Raft Project 1 Review/Discussion (Winter 2019)
Lecture Notes for CS 190
Winter 2019
John Ousterhout
Deep Classes
- Small project, so not many opportunities for deep classes.
- Overall goal: make as much of the code as possible general-purpose
- Communication subsystem
- Most common problem: not encapsulating as much functionality as
possible, resulting in shallower classes and information leakage.
- Asynchronous I/O vs. multiple threads?
- Message-based, not streams; streams are awkward, messages make async
I/O easier
- No connections to worry about opening/closing
- TCP's reliability is neither necessary nor sufficient
- Only problem with UDP: limited message length
- Messages: one struct for all, or separate structs for each type?
- Persistent state (small class)
- Most projects tied to Raft state
- Exceptions: PersistentInt (but problematic for other reasons)
- I used PersistentString in my implementation
- State machine
- Separate code for each state
- Results in a lot of code duplication
- Awkward: state changes in the middle of processing a message.
- Separate code for each message type
Synchronization and Threads
- Several projects had a scary number of mutexes
- First, ask: what concurrency is needed? What are we trying to accomplish?

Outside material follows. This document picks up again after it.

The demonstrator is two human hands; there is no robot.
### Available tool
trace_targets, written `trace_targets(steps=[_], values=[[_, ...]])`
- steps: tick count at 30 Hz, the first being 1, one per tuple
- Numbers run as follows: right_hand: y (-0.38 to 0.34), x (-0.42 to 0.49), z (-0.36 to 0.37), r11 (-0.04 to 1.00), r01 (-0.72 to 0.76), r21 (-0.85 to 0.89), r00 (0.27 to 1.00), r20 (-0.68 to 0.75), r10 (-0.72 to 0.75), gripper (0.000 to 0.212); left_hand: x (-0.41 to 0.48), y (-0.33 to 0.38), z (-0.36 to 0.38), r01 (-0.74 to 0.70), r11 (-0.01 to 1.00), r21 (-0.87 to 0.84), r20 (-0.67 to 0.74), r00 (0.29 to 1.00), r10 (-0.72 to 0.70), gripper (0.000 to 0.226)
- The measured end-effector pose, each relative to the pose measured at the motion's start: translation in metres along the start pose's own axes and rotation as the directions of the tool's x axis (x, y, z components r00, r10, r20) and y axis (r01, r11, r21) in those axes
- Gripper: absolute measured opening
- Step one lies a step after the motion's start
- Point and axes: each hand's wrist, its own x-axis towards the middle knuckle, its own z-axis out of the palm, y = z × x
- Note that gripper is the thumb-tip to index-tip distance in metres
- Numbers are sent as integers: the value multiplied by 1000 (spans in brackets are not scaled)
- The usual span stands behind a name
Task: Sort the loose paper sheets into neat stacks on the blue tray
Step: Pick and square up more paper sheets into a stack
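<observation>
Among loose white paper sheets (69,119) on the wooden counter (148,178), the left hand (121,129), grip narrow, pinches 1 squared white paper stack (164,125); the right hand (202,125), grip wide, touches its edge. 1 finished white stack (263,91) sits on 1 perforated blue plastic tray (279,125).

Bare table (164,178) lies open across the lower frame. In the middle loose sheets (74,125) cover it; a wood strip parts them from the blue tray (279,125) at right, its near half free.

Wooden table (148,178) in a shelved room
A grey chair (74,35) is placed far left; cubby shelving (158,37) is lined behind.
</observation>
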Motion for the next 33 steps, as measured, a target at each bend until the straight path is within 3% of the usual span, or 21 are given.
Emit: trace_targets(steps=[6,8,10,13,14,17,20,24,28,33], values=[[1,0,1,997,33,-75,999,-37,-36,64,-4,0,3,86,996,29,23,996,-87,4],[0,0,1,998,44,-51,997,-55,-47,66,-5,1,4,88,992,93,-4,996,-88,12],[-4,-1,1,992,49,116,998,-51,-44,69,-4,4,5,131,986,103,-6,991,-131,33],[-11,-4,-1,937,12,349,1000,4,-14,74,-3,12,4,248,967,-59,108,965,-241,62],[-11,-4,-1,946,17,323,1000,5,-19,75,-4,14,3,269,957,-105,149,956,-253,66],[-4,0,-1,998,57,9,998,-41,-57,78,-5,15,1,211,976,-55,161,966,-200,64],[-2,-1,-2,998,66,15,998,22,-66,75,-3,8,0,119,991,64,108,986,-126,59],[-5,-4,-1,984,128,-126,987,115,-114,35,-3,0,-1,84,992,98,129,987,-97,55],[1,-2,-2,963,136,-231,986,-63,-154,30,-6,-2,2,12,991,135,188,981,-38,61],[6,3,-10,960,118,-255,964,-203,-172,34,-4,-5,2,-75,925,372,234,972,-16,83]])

- Will the choice of synchronization mechanism have a big
impact on performance?
- What is the simplest synchronization mechanism that will meet needs?
- In general, use the coarsest-grain locking that will meet your
performance and other needs.
Timers
- Two ways to implement timers
- Separate timer mechanism in its own thread(s)
- Timeouts on I/O operations
- Starting and stopping is awkward
- Can use condition variables with timeouts
- Separate timers for elections and heartbeats can also be awkward
- Must keep track of which is running
- Awkward interfaces: relative vs. absolute time
- My opinion: cleanest to separate the timers from the messaging interface.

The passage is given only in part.